© Paula Winkler
Faculty

Univ.-Prof.

Allison Oakes

Univ.-Prof. for Solo VoiceDepartment Vocal Studies

Allison Oakes is one of the most sought-after dramatic sopranos on international stages today. She studied singing as a mezzo-soprano in Germany with Kammersänger Prof. Gudrun Fischer, but began her operatic career as a youthful dramatic soprano straight after her studies.
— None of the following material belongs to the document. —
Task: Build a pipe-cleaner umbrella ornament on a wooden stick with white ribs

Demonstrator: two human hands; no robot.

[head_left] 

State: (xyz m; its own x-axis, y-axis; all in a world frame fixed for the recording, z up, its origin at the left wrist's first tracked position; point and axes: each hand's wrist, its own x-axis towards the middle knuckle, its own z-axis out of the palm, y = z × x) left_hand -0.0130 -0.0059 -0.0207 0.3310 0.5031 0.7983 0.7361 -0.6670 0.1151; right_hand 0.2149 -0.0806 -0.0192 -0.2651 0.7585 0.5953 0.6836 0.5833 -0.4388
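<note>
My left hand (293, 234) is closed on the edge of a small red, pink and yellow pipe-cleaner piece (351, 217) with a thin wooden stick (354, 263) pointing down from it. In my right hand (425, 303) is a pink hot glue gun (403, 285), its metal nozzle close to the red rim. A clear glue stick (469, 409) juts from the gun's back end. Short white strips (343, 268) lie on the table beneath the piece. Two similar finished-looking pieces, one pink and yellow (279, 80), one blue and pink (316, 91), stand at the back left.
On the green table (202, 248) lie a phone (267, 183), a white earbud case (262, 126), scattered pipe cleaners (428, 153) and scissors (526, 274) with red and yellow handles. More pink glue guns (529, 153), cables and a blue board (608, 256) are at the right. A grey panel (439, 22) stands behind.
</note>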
After three years of permanent engagement at the Staatstheater Darmstadt, she is constantly working as a freelancer at many major international opera stages and concert halls, such as the Metropolitan Opera in New York and the Bayreuth Festival, the Hamburg State Opera and the Bavarian State Opera, the Deutsche Oper and the Berlin Philharmonic Semperoper Dresden and the Leipzig Opera, the Concertgebouw Amsterdam and the Teatro Massimo Palermo, the English National Opera, London and the BBC Philharmonie, La Fenice Venice and Teatro dell' Opera di Roma, the Cologne Opera and the Frankfurt Opera, and many other theaters in Germany, Austria, Switzerland, France, Italy, Portugal, South Africa, Japan, South Korea, Greece, Norway and Hungary, the Netherlands, USA and Great Britain. During this time she has worked with leading conductors such as Kirill Petrenko, Christian Thielemann, Vladimir Jurowski, Donald Runnicles, Kent Nagano, Alain Altinoglu, Marek Janowski, Jeffrey Tate, Omer Meir Wellber, Alexander Soddy, Adam Fischer and Sebastian Weigle. Allison Oakes has given various recitals with English folk songs, German art songs and orchestral songs such as the Four Last Songs by Strauss and Wagner's Wesendonk songs. She won several first prizes at international singing competitions.

Before Allison Oakes began studying singing, she completed a degree in the medical field. As a Diagnostic Radiographer, she has extensive anatomical knowledge, which provides a useful foundation in her singing lessons and masterclasses for opera studios. From the winter semester of 2024, she will be a professor at the Mozarteum University Salzburg, where she is happy to pass on her technical skills and her wealth of experience.